→ **WHAT THE TASK REQUIRES**
Return only the tail of the data below, word for word: the line with "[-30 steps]" and each line after it through the final one.

→ **Saved entries**
=-=-=-=-=

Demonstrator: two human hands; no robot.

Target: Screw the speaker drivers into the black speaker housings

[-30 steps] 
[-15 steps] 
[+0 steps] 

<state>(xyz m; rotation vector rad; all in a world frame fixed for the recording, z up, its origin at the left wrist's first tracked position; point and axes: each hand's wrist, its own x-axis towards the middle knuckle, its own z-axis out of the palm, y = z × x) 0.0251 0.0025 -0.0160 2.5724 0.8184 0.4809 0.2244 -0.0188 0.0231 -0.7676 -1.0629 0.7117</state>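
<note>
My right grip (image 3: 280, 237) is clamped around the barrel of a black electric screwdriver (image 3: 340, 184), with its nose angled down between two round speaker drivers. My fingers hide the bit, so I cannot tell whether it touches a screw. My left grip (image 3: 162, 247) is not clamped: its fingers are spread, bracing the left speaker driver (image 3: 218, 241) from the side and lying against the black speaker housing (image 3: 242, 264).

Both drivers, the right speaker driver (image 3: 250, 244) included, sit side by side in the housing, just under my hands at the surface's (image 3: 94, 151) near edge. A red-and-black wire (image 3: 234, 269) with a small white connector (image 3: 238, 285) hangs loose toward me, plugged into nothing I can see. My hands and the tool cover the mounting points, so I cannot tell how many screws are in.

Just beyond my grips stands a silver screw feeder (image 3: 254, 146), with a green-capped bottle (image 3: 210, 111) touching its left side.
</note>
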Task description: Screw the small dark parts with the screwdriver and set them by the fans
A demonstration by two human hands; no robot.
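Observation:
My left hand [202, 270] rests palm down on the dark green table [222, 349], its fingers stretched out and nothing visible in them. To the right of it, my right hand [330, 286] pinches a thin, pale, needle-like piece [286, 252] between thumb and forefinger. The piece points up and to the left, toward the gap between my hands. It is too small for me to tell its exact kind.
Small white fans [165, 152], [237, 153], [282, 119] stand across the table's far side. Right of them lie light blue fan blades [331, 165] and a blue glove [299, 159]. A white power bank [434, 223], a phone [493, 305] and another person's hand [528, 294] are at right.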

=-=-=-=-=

→ **RESPONSE**
[-30 steps] 
[-15 steps] 
[+0 steps] 

<state>(xyz m; rotation vector rad; all in a world frame fixed for the recording, z up, its origin at the left wrist's first tracked position; point and axes: each hand's wrist, its own x-axis towards the middle knuckle, its own z-axis out of the palm, y = z × x) 0.0251 0.0025 -0.0160 2.5724 0.8184 0.4809 0.2244 -0.0188 0.0231 -0.7676 -1.0629 0.7117</state>
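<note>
My right grip (image 3: 280, 237) is clamped around the barrel of a black electric screwdriver (image 3: 340, 184), with its nose angled down between two round speaker drivers. My fingers hide the bit, so I cannot tell whether it touches a screw. My left grip (image 3: 162, 247) is not clamped: its fingers are spread, bracing the left speaker driver (image 3: 218, 241) from the side and lying against the black speaker housing (image 3: 242, 264).

Both drivers, the right speaker driver (image 3: 250, 244) included, sit side by side in the housing, just under my hands at the surface's (image 3: 94, 151) near edge. A red-and-black wire (image 3: 234, 269) with a small white connector (image 3: 238, 285) hangs loose toward me, plugged into nothing I can see. My hands and the tool cover the mounting points, so I cannot tell how many screws are in.

Just beyond my grips stands a silver screw feeder (image 3: 254, 146), with a green-capped bottle (image 3: 210, 111) touching its left side.
</note>
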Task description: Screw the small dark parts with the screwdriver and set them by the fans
A demonstration by two human hands; no robot.
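Observation:
My left hand [202, 270] rests palm down on the dark green table [222, 349], its fingers stretched out and nothing visible in them. To the right of it, my right hand [330, 286] pinches a thin, pale, needle-like piece [286, 252] between thumb and forefinger. The piece points up and to the left, toward the gap between my hands. It is too small for me to tell its exact kind.
Small white fans [165, 152], [237, 153], [282, 119] stand across the table's far side. Right of them lie light blue fan blades [331, 165] and a blue glove [299, 159]. A white power bank [434, 223], a phone [493, 305] and another person's hand [528, 294] are at right.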

The exercise has been answered, and the work is done.